Not much, but plenty of Swagger in action-overloaded "Shooter"
Seattle Times movie critic
Showtimes and trailer
"Shooter," with Mark Wahlberg, Michael Pea, Danny Glover, Kate Mara, Elias Koteas, Rhona Mitra. Directed by Antoine Fuqua, from a screenplay by Jonathan Lemkin, based on the novel "Point of Impact" by Stephen Hunter.
126 minutes. Rated R for strong graphic violence and some language. Several theaters.
Mark Wahlberg, in "Shooter," is so tough, you could serve him on a plate at a greasy-spoon diner, with potatoes on the side.
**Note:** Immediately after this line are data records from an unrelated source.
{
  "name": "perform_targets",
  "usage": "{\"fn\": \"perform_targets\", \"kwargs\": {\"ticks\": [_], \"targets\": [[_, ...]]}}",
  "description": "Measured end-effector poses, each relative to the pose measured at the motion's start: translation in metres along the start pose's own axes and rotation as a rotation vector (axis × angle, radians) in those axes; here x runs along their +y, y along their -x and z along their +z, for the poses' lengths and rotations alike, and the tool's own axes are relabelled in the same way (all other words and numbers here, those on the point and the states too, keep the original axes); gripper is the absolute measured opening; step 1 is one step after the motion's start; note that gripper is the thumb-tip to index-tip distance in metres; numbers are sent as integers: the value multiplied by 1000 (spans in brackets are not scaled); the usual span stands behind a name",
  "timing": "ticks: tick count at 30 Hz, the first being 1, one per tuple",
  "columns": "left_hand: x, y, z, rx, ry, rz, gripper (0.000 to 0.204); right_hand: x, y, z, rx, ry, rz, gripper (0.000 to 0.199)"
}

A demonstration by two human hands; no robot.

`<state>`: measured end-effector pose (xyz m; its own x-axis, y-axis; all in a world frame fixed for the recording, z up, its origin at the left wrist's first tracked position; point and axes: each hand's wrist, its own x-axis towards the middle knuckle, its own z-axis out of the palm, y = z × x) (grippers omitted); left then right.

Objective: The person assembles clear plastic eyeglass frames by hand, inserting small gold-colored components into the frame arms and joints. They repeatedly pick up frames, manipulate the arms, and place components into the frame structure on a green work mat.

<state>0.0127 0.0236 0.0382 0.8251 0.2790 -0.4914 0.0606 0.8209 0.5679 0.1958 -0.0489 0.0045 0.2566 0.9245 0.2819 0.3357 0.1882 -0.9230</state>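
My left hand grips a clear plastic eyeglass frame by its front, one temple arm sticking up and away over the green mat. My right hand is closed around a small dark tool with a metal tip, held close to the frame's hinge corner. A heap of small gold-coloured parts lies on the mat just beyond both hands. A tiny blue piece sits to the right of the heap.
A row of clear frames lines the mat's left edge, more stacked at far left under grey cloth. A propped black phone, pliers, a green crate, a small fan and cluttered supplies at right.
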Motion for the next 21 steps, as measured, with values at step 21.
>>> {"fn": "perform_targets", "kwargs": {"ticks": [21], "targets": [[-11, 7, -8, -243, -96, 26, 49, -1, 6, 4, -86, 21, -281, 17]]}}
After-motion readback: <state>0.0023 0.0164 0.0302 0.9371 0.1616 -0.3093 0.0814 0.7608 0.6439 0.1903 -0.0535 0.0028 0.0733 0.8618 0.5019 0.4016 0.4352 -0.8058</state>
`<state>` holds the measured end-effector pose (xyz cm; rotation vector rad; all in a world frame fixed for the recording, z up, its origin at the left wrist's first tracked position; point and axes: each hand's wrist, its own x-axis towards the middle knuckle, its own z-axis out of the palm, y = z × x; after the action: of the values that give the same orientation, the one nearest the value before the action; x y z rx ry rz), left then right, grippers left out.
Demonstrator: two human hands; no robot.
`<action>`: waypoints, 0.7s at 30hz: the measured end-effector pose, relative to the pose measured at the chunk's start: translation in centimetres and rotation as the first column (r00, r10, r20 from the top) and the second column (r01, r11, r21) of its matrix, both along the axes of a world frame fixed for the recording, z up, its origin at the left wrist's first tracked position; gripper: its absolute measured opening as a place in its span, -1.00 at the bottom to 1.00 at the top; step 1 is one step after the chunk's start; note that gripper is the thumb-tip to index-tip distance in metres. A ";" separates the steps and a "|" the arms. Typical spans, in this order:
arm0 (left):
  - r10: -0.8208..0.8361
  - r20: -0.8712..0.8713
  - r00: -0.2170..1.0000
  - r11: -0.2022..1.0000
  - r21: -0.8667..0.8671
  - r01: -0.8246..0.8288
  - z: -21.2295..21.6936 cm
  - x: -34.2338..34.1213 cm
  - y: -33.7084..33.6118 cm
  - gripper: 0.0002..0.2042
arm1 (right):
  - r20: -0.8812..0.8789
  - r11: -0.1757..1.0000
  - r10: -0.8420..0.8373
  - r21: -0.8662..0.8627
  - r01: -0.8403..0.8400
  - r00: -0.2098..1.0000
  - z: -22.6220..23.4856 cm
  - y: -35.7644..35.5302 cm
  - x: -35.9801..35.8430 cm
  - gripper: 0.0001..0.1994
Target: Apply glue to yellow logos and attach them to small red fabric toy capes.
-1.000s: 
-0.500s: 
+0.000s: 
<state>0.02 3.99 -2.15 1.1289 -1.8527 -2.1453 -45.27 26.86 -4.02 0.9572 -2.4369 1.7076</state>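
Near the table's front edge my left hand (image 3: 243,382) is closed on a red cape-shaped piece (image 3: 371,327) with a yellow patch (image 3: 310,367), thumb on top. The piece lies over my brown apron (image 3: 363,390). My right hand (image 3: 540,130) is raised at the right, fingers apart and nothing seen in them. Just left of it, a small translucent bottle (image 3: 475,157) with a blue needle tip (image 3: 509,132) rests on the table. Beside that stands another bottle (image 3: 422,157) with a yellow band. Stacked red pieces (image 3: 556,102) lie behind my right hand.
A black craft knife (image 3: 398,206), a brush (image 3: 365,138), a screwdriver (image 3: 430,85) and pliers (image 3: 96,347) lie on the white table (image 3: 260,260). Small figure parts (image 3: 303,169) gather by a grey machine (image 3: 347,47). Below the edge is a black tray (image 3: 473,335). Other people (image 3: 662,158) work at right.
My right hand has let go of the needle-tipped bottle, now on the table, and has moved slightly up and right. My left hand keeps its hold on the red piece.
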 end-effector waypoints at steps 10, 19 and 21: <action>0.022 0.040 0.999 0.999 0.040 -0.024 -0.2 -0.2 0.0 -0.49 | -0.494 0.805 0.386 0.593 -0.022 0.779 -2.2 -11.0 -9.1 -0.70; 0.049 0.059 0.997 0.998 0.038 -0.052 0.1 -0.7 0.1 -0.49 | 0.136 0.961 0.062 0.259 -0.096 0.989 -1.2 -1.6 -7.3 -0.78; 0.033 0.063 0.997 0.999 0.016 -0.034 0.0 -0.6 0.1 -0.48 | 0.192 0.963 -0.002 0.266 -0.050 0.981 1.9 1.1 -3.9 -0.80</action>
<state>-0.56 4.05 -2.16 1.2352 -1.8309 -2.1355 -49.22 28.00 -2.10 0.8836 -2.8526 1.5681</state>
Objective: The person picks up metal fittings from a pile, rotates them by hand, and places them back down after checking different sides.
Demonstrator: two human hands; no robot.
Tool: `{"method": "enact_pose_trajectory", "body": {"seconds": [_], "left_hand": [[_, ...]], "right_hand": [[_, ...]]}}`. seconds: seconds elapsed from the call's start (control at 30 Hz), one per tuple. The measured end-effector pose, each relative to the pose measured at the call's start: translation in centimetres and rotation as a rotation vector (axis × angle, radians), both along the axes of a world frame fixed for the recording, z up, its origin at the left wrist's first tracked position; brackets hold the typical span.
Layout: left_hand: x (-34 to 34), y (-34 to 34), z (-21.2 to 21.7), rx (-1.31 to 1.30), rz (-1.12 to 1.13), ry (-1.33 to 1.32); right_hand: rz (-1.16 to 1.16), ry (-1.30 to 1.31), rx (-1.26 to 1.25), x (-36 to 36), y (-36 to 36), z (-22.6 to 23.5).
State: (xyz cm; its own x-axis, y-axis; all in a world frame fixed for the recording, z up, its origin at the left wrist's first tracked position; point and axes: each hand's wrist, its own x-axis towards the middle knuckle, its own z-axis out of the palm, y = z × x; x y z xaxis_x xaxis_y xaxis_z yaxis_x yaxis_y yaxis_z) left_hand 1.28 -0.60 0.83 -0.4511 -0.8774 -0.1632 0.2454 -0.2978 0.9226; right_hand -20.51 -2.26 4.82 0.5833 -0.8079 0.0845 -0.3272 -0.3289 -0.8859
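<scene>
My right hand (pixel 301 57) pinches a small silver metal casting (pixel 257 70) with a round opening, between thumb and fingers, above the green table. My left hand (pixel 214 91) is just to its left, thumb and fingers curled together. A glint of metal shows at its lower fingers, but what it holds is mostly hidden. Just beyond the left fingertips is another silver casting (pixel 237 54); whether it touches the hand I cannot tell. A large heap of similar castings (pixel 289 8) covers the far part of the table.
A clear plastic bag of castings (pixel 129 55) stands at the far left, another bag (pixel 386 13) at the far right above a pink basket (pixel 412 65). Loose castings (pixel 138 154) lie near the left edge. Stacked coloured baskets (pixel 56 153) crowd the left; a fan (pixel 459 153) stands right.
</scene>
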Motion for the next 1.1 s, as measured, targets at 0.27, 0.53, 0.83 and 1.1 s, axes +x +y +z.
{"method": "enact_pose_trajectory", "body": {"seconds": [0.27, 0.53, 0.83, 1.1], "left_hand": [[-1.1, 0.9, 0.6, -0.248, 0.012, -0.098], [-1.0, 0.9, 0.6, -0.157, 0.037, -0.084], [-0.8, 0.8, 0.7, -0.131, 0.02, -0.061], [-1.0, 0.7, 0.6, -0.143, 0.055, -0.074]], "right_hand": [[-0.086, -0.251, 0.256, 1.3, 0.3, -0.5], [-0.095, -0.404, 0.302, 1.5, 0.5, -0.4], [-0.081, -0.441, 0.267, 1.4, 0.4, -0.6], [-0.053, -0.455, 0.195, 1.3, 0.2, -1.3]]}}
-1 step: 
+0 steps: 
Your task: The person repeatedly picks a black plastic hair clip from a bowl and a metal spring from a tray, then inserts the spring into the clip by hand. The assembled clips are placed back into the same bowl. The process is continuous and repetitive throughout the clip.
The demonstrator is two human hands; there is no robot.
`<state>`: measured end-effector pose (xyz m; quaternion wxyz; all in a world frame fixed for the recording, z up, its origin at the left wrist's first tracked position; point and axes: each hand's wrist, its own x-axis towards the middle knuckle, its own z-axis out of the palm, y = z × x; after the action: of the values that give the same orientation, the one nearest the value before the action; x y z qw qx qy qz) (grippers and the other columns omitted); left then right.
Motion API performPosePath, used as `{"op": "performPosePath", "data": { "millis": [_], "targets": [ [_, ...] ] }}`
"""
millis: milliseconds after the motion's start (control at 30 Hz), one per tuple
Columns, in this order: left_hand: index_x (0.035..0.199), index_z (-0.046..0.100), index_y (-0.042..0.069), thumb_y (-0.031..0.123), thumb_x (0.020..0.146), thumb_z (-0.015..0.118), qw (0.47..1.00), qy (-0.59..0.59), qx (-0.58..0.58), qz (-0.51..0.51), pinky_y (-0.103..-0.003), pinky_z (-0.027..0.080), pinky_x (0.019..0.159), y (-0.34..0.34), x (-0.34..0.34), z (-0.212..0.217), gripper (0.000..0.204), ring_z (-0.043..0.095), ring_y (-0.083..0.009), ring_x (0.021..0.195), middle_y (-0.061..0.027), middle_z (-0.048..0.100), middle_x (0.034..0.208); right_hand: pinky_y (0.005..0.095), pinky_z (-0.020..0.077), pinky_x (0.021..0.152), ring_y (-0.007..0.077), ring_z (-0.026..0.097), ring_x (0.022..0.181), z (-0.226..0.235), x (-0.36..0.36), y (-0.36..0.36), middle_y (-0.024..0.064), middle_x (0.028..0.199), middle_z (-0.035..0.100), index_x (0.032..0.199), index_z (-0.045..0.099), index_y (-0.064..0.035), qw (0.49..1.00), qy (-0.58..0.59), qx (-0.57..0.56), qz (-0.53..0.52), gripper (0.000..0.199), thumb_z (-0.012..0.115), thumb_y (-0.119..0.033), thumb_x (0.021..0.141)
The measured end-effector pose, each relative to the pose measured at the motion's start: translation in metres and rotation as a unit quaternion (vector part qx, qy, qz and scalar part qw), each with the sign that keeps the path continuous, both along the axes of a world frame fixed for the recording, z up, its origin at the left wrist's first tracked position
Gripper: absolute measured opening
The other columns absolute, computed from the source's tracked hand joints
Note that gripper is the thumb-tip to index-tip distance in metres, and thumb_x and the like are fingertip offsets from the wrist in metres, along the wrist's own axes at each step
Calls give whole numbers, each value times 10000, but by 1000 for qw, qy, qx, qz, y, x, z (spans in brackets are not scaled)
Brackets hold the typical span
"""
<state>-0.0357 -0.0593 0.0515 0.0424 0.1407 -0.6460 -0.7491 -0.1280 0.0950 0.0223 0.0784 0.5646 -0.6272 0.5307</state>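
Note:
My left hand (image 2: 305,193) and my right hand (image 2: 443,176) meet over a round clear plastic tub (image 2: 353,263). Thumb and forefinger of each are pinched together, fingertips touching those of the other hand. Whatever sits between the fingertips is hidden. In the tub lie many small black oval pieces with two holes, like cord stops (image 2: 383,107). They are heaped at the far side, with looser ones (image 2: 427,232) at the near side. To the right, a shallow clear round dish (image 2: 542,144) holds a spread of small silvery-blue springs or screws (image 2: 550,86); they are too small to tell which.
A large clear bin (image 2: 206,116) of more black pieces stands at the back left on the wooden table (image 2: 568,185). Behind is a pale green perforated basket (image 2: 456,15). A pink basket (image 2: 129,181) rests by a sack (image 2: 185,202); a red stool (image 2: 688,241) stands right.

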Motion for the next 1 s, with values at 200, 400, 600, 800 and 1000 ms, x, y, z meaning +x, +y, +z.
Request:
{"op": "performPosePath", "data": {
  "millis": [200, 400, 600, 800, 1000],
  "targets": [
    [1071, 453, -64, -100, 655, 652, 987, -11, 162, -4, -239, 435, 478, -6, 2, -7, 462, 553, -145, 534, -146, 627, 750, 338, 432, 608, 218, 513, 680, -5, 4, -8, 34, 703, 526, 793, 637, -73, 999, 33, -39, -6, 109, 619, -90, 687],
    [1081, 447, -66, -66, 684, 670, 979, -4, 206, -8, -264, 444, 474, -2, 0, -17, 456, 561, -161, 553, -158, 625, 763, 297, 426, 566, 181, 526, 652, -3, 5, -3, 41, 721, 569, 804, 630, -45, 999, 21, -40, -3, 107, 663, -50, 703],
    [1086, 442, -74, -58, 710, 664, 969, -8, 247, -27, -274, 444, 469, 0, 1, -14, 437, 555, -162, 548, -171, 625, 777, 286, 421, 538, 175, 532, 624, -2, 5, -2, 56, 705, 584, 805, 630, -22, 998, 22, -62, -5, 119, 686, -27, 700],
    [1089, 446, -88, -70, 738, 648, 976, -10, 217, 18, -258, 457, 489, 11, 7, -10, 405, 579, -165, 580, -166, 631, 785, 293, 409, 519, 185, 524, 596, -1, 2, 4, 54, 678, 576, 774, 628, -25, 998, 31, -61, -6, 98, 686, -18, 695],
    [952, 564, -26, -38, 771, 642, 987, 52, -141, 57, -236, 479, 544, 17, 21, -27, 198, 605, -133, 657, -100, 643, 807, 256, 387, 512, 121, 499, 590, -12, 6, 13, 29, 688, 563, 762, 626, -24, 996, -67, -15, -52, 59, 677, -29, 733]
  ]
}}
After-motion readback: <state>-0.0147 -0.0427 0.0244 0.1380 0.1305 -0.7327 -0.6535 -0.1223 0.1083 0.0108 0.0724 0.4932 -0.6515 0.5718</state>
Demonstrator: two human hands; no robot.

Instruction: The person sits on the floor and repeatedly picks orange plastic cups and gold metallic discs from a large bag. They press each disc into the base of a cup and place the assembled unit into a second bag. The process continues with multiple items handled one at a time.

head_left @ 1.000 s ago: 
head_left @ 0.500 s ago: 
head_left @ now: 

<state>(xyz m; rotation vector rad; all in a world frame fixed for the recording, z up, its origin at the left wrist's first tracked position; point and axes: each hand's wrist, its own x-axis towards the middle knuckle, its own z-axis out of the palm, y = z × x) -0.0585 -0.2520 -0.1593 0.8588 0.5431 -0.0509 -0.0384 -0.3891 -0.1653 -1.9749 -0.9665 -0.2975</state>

As Bob Lee Swagger (not exactly the name of a milquetoast), a former Marine scout sniper, he single-handedly overcomes swarms of cops, large dogs, bullets, submerged cars, fire, urban chaos, reckless driving, primitive surgery and some very scary hit men. Plus, in a macho-movie master stroke, he's taught his own dog to fetch beer from the fridge. Match that, Rambo.
Yes, the testosterone meter is high in this competent if uninspired action thriller from Antoine Fuqua ("Training Day," "Tears of the Sun"), based on Stephen Hunter's novel "Point of Impact." Swagger, a combat hero and uncanny sharpshooter, has walked away from military work in disillusionment, sequestering himself in a remote mountain cabin with dog, beer and plenty of weaponry. This idyll is interrupted by a carful of military men, led by a retired colonel (Danny Glover), with a request: Could Swagger swagger down from that mountain and help them ward off an imminent assassination attempt on the president?
Reluctantly, Swagger does so, and it's not one of his better decisions. A shot is indeed fired at the president, and Swagger, it turns out, has been set up to take the fall. Quickly, he's on the lam, trying to unmask the conspiracy while every television screen in America displays his face as the presidential assassin. But he's not entirely alone, enlisting the help of a long-ago friend's widow (Kate Mara, Heath Ledger's grown-up daughter in "Brokeback Mountain") and a rookie FBI agent (Michael Peña) who defies his colleagues, sensing that perhaps Swagger wasn't the gunman after all. (For his pains, a senior G-woman delivers to him the immortal line, "You're asking questions way above your pay grade.")
All of this unfolds briskly, if somewhat predictably, and plenty of standard-issue action-thriller scenes roll by: the hero typing madly on a computer screen, while tense music plays; the heroine placed in sudden danger, a development telegraphed by Mara stripping down to a bra. And there are plenty of moments of Wahlberg grimacing, in a lower-rent-Tom-Cruise-ish way, so we remember that this guy's been shot up with bullets and really should be lying down, rather than running around uncovering conspiracies.
Action-wise, it all works as intended, but "Shooter" lacks the character drama of Fuqua's "Training Day" (which won Denzel Washington his first Oscar). Part of the problem is Jonathan Lemkin's screenplay, which tells us things about Swagger rather than showing us. "He's a man with a history of duty and patriotism," says Glover, making sure we get it.
Wahlberg, a recent Academy Award nominee for "The Departed," never makes his character distinctive but rather relies on his usual flinty toughness. The role of action hero suits him, with his bland good looks and impressive biceps, but there isn't a real performance here. Perhaps that's just as well; it'd be lost among the gunfire, anyway.